Assignment: Pictures stay out of this copy; please retype only the lines from the start of the records through the line with "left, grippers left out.".
▼▼▼
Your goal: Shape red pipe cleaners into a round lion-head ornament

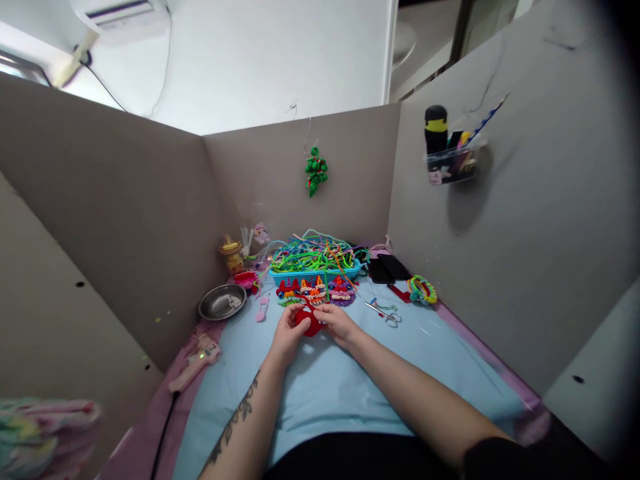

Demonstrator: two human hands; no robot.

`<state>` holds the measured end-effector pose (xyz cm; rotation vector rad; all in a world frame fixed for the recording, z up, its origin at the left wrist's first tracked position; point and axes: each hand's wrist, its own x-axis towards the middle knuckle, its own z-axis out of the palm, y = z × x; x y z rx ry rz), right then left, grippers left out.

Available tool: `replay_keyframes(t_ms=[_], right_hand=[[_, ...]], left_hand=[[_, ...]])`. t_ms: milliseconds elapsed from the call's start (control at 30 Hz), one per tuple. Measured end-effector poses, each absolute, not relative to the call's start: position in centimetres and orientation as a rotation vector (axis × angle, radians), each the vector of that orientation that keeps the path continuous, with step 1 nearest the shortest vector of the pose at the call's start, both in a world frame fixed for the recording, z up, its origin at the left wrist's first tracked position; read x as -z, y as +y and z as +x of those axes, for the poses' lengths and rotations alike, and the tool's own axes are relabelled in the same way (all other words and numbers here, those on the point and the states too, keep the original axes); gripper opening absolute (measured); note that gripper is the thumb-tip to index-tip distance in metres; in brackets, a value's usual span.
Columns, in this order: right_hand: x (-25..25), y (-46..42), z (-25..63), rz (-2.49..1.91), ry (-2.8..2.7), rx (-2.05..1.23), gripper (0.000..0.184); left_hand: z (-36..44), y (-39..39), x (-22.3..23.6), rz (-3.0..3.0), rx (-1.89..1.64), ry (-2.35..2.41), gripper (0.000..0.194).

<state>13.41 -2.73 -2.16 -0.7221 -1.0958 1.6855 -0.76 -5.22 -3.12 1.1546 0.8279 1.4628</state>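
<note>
A small red piece, rounded and fuzzy-looking [309, 324], is held low over the blue table cover. My left hand [290, 329] pinches its left side, thumb across the front. On its right edge the fingers of my right hand [337, 323] are closed. A thin red strand rises from it between the hands. Just beyond my fingers lie several finished-looking colourful pieces made of fuzzy stems, among them an orange one [314, 291] and a purple one [342, 291]. Behind them stands a blue basket [300, 276] heaped with fuzzy stems [320, 255].
Scissors [387, 315] lie to the right, near two dark phones [387, 268] and a beaded-looking yellow-green ring [423, 290]. Left are a metal bowl [223, 303], a pink clip-like tool [263, 309] and a corded glue gun [196, 367]. Grey partitions [350, 173] enclose the table.
</note>
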Motion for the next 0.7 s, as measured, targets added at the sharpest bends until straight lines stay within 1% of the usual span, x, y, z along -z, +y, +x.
replay_keyframes(t_ms=[267,500,600,700], right_hand=[[2.51,-2.44,13.48,-0.688,-1.158,-1.708,0.02],[2.76,-2.2,13.98,-0.69,-1.188,-1.759,0.024],[2.94,-2.02,14.14,-0.688,-1.167,-1.769,0.026],[3.09,-1.78,14.19,-0.696,-1.083,-1.773,0.028]], left_hand=[[-0.4,-5.84,2.51,1.305,-1.433,0.854,0.058],[-0.64,-5.59,3.05,1.368,-1.439,0.89,0.069],[-0.77,-5.46,3.09,1.386,-1.492,0.9,0.068],[-0.95,-5.38,2.76,1.338,-1.602,0.922,0.061]])
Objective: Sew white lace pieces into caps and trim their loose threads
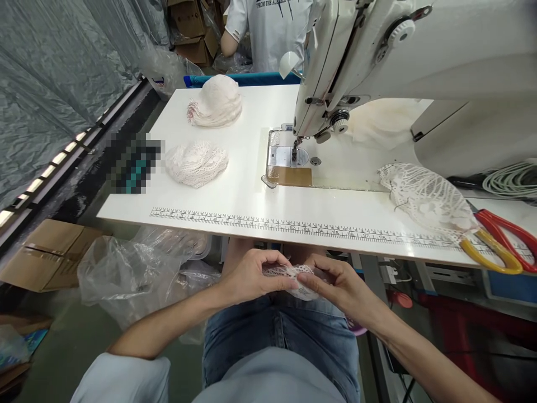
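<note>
Over my lap, below the table's front edge, both hands pinch one piece of white lace fabric [308,290]. My left hand [255,274] grips its left side, thumb on top. From the right, my right hand [342,285] presses its thumb onto the lace, fingers curled behind. Part of the lace is hidden by my fingers. On the sewing table [243,196] lie a lace bundle [197,163] and, behind it, a pale fabric bundle [218,101]. Another lace piece [428,196] is spread at the right, touching the scissors [499,240] with red and yellow handles.
The sewing machine [377,61] stands over the table's right half, its needle above the metal plate [287,155]. A printed ruler [268,224] runs along the front edge. Clear plastic bags [126,274] and a cardboard box [50,252] lie lower left. Across the table is another person [272,39].
</note>
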`<state>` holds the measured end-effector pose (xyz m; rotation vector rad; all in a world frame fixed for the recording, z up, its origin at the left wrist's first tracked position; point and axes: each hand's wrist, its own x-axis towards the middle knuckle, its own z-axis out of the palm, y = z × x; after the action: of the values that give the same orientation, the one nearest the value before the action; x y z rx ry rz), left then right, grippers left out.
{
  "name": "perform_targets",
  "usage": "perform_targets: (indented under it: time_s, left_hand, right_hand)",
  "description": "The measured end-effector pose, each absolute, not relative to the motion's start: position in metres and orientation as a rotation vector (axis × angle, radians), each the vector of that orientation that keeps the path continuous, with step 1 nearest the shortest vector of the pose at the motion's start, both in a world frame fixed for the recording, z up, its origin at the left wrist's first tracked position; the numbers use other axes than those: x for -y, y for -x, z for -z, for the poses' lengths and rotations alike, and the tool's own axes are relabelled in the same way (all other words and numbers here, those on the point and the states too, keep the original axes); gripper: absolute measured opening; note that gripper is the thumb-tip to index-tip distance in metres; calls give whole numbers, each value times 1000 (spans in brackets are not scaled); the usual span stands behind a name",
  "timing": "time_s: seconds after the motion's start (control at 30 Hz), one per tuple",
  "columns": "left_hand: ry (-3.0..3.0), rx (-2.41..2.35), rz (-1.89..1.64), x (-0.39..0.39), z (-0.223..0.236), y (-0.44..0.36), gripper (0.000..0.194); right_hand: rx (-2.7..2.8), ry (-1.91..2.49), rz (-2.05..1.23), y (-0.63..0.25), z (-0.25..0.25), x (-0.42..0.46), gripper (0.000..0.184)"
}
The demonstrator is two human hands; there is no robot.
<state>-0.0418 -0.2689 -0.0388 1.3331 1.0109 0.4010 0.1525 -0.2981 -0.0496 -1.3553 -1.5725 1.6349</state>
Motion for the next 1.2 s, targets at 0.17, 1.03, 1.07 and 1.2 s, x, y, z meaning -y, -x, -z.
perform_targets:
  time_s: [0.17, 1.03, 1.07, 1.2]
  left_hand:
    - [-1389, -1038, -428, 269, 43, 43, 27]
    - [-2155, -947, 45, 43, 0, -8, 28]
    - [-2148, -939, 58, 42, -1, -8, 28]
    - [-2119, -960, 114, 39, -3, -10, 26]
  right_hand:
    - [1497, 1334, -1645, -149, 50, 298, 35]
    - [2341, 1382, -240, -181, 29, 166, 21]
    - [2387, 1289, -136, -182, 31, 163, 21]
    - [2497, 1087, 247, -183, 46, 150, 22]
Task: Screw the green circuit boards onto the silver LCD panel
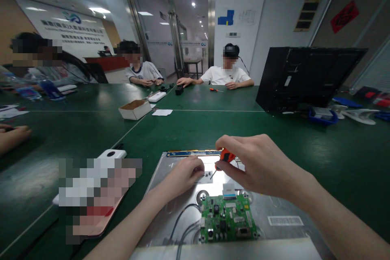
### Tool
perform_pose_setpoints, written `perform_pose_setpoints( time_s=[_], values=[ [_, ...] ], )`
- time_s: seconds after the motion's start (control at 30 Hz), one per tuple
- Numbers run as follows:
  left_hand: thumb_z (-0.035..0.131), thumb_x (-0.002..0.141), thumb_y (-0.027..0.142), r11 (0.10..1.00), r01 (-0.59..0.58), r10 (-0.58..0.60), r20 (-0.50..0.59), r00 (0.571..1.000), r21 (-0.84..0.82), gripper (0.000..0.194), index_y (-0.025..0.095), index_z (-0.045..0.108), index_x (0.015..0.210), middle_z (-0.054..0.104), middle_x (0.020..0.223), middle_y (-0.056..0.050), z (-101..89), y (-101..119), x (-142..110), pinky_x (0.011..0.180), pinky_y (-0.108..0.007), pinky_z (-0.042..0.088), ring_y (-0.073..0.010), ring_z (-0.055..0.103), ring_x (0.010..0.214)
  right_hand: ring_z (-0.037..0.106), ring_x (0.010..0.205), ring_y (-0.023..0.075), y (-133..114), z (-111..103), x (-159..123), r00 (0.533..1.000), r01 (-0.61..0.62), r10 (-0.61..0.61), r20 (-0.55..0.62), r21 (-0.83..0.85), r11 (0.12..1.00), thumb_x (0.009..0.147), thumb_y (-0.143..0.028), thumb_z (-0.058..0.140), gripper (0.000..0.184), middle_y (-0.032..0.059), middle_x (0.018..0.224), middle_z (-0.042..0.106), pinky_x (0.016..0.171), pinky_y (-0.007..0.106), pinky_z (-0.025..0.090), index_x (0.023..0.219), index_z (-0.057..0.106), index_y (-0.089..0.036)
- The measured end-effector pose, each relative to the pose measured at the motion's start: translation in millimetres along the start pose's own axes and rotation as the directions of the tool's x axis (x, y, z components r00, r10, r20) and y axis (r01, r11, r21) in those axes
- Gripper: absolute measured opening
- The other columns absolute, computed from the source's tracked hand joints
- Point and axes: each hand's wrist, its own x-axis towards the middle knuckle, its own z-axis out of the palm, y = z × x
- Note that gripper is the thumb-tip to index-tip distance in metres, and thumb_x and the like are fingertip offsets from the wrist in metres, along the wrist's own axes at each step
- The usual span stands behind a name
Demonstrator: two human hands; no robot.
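Observation:
My right hand grips a small screwdriver with an orange-red and black handle. Its thin shaft slants down and left toward several tiny dark pieces on a pale patch of the metal panel. Close beside those pieces rests my left hand, fingers curled in; whatever they hold is hidden. Nearer to me, a green circuit board is mounted on the panel. A white ribbon cable meets its far edge, and dark wires run off its left side.
Left of the panel lie a white device and a partly blurred pink item. Farther off stand an open cardboard box and, at right, a large black monitor. Several people sit around the green table; another person's hand shows at left.

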Motion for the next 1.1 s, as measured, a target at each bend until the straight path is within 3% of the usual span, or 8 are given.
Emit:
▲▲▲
Solution:
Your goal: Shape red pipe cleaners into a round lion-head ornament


Demonstrator: two human hands; no robot.

`<state>` holds the measured end-effector pose (xyz cm; rotation vector rad; all in a world frame fixed for the recording, z up, its origin at the left wrist's first tracked position; point and axes: each hand's wrist, its own x-axis towards the middle knuckle, its own z-axis out of the palm, y = z × x; x y z rx ry rz), right then left, grippers left out.

No further work is required for this exercise.